(DIRECTIONS) Instruction for the data below: set down exactly the lines from the line with "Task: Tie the" to the line with "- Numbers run", inclusive, and no others.

(EXTRACTED ENTRIES)
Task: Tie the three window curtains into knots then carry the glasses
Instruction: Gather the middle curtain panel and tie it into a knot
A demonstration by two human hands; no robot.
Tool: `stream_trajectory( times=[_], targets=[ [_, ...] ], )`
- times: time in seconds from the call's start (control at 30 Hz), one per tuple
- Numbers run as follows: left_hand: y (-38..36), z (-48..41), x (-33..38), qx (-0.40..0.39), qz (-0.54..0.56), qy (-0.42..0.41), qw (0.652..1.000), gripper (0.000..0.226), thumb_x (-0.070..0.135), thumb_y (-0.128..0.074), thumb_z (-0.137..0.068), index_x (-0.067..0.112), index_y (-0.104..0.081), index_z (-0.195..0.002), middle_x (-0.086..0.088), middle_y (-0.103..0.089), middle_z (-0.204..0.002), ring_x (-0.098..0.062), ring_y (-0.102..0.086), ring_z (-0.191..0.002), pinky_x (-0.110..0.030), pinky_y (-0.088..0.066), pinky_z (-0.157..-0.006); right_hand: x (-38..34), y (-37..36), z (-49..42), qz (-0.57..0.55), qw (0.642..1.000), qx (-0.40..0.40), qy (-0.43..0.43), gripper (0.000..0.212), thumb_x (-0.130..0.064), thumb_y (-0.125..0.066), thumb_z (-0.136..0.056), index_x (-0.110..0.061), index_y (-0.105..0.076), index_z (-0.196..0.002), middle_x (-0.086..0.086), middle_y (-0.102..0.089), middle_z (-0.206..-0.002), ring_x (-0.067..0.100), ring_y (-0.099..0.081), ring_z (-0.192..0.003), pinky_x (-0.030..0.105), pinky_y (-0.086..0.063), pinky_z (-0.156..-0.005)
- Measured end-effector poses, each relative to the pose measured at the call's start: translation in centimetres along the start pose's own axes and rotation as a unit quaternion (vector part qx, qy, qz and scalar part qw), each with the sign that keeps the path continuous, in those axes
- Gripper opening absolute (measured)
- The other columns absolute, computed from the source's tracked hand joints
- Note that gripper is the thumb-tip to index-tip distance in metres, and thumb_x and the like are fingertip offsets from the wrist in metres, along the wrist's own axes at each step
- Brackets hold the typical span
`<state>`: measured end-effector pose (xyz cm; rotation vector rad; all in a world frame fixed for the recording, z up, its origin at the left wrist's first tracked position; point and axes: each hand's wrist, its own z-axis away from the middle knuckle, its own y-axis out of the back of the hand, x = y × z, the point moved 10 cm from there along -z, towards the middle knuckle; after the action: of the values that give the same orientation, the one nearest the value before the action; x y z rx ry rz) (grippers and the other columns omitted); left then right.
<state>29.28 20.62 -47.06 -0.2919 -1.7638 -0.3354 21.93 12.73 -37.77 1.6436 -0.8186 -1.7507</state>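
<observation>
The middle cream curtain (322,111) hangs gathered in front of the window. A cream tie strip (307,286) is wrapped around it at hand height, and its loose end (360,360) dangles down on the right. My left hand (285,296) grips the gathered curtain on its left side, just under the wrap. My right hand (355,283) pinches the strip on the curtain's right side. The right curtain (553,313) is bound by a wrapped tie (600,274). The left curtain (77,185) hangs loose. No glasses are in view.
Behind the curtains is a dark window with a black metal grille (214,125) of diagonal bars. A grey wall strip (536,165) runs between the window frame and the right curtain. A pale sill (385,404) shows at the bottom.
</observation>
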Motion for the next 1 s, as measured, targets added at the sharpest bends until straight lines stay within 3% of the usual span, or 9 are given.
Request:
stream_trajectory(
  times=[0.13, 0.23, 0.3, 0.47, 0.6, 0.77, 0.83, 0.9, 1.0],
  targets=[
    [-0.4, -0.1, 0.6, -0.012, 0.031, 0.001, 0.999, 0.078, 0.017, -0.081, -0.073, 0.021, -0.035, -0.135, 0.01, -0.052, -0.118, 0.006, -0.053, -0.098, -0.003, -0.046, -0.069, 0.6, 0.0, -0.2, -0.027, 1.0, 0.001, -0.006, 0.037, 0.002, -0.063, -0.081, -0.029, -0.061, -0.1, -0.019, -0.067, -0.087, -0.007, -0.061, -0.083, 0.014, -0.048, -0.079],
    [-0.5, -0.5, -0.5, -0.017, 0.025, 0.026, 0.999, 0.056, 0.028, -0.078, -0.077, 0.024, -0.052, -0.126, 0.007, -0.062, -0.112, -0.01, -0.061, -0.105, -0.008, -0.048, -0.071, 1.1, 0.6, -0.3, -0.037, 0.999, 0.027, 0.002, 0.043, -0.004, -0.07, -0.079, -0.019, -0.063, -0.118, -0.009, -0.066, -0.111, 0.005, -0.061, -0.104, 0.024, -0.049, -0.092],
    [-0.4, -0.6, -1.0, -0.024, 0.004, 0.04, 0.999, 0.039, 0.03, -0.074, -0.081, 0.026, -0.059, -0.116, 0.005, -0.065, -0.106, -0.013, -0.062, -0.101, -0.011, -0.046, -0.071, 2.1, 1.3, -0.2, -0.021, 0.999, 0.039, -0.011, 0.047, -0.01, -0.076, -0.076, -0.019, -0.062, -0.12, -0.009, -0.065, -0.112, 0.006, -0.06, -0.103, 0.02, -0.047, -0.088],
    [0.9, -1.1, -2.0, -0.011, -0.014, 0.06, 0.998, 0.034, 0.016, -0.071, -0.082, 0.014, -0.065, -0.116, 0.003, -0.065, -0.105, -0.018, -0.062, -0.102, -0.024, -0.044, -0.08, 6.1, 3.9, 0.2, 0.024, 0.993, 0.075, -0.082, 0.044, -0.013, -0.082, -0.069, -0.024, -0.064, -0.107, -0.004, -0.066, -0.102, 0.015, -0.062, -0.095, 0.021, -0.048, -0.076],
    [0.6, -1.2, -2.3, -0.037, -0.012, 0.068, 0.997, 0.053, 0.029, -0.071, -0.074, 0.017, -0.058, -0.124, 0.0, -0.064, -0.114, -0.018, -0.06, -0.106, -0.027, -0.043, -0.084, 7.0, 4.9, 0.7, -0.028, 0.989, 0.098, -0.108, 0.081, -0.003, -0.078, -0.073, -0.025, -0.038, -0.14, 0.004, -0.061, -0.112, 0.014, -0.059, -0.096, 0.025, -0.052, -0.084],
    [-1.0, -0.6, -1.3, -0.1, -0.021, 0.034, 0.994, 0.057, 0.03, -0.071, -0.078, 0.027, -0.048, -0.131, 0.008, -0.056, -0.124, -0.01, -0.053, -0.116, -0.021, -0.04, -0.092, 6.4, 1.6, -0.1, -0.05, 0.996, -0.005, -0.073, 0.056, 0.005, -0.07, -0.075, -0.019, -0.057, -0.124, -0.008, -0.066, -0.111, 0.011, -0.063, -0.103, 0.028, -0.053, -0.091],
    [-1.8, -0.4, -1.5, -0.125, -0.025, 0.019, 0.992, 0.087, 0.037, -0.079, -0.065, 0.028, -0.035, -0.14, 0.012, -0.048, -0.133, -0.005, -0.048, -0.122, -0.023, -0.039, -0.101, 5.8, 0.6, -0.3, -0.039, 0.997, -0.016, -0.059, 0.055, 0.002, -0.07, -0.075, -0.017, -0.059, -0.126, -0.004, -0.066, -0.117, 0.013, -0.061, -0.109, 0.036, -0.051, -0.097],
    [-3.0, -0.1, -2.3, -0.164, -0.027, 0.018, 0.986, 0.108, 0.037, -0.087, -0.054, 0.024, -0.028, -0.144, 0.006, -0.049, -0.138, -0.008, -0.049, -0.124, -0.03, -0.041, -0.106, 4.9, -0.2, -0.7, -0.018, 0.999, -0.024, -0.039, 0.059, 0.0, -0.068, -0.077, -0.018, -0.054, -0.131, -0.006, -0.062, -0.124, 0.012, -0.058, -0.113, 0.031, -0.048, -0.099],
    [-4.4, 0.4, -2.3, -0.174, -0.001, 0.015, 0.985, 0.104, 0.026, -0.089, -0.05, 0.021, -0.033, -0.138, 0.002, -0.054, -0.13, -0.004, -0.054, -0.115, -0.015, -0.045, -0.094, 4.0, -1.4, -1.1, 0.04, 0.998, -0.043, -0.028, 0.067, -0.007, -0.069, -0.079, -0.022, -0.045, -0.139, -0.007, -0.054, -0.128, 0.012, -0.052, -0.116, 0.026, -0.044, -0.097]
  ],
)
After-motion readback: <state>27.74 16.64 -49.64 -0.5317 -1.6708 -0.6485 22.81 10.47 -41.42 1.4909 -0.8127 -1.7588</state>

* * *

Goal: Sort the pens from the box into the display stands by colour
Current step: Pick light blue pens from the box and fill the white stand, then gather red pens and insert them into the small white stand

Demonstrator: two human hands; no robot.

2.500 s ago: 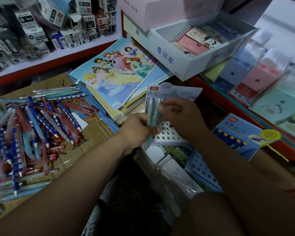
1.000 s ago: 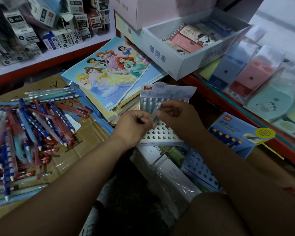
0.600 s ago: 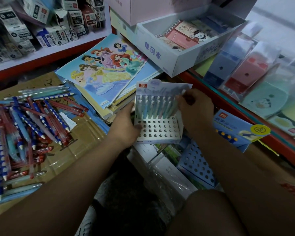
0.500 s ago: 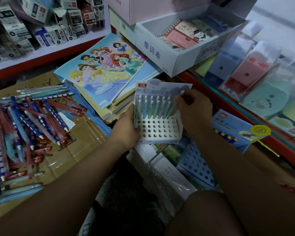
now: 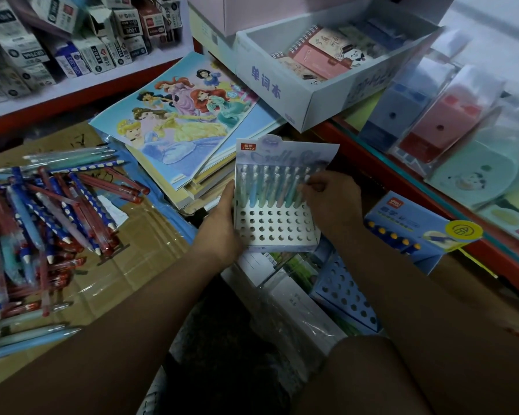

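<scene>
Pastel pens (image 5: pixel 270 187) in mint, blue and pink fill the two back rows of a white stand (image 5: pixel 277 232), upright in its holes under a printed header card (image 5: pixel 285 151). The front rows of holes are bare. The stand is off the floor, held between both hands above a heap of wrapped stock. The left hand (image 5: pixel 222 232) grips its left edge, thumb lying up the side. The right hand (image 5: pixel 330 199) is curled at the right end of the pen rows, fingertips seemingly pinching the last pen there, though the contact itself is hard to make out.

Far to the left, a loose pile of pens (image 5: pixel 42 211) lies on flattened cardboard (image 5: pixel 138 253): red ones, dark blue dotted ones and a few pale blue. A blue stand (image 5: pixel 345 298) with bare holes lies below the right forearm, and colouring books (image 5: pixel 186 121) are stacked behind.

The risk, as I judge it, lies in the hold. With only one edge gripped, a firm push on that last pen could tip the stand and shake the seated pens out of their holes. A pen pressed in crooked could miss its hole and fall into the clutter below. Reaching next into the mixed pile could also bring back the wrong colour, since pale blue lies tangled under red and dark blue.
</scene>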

(OUTPUT OF THE TASK)
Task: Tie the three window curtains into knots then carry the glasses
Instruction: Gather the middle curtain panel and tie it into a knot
A demonstration by two human hands; no robot.
Tool: `stream_trajectory( times=[_], targets=[ [_, ...] ], )`
- times: time in seconds from the call's start (control at 30 Hz), one per tuple
- Numbers run as follows: left_hand: y (-38..36), z (-48..41), x (-33..38), qx (-0.40..0.39), qz (-0.54..0.56), qy (-0.42..0.41), qw (0.652..1.000), gripper (0.000..0.226), thumb_x (-0.070..0.135), thumb_y (-0.128..0.074), thumb_z (-0.137..0.068), index_x (-0.067..0.112), index_y (-0.104..0.081), index_z (-0.195..0.002), middle_x (-0.086..0.088), middle_y (-0.103..0.089), middle_z (-0.204..0.002), ring_x (-0.098..0.062), ring_y (-0.102..0.086), ring_z (-0.191..0.002), pinky_x (-0.110..0.030), pinky_y (-0.088..0.066), pinky_z (-0.157..-0.006); right_hand: x (-38..34), y (-37..36), z (-49..42), qz (-0.57..0.55), qw (0.642..1.000), qx (-0.40..0.40), qy (-0.43..0.43), gripper (0.000..0.212), thumb_x (-0.130..0.064), thumb_y (-0.125..0.066), thumb_z (-0.136..0.056), index_x (-0.110..0.061), index_y (-0.105..0.076), index_z (-0.196..0.002), middle_x (-0.086..0.086), middle_y (-0.102..0.089), middle_z (-0.206..-0.002), ring_x (-0.067..0.100), ring_y (-0.099..0.081), ring_z (-0.192..0.003), pinky_x (-0.030..0.105), pinky_y (-0.086..0.063), pinky_z (-0.156..-0.005)

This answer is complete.